Work to be completed:
For the entries below, report every line that includes the word "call".

Information given:
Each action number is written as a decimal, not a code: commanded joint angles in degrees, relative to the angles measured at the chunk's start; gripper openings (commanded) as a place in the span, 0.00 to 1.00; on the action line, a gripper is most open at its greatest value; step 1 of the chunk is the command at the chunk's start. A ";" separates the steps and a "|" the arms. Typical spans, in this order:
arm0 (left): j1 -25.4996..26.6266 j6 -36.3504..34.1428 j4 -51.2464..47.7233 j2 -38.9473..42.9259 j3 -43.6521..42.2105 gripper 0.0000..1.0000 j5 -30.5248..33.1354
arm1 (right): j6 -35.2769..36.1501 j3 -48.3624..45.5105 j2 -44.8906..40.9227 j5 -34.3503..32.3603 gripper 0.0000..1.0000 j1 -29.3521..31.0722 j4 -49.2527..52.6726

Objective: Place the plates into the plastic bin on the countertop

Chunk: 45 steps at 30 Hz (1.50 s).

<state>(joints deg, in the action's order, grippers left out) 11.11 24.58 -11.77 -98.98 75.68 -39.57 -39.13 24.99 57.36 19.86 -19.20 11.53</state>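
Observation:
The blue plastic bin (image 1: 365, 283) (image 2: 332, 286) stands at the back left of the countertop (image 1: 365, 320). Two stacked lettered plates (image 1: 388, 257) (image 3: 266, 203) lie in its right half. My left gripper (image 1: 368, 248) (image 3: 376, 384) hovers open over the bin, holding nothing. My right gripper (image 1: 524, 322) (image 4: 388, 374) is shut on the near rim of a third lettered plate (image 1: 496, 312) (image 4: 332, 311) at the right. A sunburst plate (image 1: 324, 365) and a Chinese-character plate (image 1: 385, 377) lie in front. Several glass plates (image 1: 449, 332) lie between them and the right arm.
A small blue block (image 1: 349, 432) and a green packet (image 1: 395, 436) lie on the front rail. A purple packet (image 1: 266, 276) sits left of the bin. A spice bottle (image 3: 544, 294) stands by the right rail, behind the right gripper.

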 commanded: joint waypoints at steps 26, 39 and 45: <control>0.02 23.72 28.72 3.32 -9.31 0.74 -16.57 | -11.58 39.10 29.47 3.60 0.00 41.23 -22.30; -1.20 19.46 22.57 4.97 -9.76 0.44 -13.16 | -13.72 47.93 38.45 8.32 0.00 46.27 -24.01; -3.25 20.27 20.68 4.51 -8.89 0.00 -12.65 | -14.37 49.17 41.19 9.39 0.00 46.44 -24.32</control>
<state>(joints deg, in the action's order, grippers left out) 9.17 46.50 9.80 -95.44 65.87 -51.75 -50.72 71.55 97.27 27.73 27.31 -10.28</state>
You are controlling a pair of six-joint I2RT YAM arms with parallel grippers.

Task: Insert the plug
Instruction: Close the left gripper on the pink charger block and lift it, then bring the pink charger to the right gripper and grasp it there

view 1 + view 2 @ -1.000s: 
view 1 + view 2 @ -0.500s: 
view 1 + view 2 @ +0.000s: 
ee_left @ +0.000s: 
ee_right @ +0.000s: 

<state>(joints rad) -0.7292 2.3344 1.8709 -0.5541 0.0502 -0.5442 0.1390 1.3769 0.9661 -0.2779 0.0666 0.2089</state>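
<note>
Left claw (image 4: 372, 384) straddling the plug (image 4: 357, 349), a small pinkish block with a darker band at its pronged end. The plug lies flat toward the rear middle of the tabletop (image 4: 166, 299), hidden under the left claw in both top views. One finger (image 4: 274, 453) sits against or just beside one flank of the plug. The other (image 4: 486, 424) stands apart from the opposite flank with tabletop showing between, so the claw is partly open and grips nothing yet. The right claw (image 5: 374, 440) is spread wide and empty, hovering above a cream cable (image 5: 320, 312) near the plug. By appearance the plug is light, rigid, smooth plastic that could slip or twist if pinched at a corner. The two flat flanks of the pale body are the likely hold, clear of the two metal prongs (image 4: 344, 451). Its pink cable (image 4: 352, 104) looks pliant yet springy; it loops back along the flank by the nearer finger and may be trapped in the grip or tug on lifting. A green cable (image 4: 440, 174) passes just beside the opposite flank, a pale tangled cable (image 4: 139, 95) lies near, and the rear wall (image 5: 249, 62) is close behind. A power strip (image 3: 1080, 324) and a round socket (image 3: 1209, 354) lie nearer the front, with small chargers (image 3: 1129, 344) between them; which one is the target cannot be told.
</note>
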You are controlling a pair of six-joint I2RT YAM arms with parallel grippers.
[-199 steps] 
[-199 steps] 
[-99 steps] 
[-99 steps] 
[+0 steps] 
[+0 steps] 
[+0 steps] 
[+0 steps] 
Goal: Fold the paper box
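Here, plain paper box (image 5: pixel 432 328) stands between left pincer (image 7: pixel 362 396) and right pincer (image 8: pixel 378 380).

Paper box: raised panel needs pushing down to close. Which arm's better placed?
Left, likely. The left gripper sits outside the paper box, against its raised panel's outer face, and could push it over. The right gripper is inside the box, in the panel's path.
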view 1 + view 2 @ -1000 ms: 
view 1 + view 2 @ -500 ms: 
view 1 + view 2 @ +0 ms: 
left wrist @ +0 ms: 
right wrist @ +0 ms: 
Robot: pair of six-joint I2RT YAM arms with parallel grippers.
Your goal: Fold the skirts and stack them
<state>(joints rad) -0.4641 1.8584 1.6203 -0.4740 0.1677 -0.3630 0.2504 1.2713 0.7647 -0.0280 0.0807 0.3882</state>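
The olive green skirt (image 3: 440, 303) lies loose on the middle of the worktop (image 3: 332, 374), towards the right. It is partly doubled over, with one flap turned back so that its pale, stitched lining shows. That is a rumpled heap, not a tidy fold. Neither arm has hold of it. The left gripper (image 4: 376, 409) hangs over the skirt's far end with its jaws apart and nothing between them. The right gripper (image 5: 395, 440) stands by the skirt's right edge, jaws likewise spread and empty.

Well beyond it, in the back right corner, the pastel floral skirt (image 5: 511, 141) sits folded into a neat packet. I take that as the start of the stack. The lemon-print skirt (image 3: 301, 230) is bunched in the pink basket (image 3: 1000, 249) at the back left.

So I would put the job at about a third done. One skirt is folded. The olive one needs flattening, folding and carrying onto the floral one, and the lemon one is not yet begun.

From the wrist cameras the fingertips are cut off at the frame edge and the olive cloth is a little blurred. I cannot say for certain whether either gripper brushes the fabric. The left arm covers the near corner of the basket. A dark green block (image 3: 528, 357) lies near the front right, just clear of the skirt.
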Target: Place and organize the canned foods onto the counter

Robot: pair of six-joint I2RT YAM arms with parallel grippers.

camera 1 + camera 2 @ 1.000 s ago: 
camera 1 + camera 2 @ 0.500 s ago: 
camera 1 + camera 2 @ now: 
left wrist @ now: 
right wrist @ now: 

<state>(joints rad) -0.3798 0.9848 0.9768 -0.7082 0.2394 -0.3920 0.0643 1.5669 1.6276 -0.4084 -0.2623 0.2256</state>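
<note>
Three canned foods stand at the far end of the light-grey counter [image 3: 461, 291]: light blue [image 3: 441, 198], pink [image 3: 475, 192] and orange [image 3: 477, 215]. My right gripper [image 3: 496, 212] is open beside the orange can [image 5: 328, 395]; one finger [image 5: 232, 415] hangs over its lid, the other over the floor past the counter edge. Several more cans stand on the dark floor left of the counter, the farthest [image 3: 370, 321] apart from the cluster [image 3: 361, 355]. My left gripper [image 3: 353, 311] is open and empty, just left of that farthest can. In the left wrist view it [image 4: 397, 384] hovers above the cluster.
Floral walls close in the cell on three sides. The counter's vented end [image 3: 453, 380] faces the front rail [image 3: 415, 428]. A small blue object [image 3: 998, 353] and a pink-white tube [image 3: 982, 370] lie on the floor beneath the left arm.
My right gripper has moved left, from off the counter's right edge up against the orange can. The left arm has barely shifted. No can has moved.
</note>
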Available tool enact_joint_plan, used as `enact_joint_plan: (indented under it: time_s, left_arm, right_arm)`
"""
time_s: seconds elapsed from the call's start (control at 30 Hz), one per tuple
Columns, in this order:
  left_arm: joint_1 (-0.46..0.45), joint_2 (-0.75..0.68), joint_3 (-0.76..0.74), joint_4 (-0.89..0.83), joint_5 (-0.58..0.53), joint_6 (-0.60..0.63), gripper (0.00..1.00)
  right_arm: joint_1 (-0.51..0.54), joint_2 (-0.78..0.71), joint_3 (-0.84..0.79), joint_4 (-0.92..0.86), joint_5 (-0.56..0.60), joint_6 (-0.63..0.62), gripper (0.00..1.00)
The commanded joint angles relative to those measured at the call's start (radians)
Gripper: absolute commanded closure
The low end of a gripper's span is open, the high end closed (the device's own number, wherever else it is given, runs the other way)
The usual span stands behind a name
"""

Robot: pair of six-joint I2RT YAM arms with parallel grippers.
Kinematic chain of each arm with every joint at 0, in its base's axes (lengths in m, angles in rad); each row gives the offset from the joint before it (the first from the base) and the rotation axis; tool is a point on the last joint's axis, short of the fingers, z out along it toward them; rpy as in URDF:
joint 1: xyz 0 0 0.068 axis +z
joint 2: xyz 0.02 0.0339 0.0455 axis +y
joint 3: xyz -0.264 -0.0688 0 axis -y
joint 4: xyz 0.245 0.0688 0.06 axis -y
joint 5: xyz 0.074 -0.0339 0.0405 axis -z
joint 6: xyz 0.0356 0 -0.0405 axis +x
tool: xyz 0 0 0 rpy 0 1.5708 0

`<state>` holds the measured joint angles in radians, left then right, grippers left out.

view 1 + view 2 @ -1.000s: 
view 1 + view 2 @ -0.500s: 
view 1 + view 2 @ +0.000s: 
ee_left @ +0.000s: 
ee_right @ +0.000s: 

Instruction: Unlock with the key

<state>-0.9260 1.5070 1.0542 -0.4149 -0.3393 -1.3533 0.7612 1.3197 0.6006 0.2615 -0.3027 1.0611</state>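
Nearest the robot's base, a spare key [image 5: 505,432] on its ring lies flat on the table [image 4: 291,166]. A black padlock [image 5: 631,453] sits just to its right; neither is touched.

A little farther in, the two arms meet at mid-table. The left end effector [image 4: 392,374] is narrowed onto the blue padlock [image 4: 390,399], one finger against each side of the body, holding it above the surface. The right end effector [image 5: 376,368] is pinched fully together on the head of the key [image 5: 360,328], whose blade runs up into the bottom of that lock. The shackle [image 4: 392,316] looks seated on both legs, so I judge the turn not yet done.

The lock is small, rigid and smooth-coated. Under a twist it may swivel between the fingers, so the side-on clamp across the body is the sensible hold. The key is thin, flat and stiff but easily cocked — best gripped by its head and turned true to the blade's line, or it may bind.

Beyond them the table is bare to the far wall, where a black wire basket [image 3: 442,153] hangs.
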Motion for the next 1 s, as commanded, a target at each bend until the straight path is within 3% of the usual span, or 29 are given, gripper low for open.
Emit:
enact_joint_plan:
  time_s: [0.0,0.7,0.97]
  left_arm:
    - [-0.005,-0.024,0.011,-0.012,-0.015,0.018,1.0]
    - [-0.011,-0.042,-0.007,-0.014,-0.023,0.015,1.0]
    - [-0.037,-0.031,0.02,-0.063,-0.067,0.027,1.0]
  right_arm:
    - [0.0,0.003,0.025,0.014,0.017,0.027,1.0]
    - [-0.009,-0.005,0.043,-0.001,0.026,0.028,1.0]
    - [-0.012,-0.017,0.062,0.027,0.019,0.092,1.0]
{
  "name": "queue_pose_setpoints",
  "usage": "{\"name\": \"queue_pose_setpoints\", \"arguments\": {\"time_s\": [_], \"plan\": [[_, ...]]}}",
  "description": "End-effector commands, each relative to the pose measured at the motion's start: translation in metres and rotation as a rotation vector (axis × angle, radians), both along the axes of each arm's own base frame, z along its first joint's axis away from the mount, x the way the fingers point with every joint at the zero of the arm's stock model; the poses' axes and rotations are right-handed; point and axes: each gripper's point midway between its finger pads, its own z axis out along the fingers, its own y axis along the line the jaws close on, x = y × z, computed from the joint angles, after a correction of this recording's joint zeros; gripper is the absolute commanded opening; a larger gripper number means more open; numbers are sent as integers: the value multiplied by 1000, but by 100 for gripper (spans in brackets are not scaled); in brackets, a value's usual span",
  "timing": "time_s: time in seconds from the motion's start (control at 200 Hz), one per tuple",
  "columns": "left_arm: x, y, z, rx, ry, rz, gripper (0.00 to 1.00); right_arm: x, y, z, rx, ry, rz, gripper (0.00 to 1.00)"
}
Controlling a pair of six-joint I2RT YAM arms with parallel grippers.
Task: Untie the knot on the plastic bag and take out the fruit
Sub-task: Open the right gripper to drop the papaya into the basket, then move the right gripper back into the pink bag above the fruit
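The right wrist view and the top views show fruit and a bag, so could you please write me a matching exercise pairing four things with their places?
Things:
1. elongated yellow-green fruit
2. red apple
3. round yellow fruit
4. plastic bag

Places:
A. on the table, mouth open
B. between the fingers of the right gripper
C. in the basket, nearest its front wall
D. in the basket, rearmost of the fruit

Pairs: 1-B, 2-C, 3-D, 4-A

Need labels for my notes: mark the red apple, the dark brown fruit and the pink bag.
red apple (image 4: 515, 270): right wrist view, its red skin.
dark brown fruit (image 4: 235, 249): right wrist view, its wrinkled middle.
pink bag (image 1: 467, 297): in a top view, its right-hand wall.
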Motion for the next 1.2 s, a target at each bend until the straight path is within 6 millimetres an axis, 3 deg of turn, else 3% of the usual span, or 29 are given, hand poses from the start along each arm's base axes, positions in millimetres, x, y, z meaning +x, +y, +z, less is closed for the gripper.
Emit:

Response box:
time_s: seconds elapsed from the call's start (control at 30 Hz), one per tuple
The commanded joint angles relative to those measured at the call's start (radians)

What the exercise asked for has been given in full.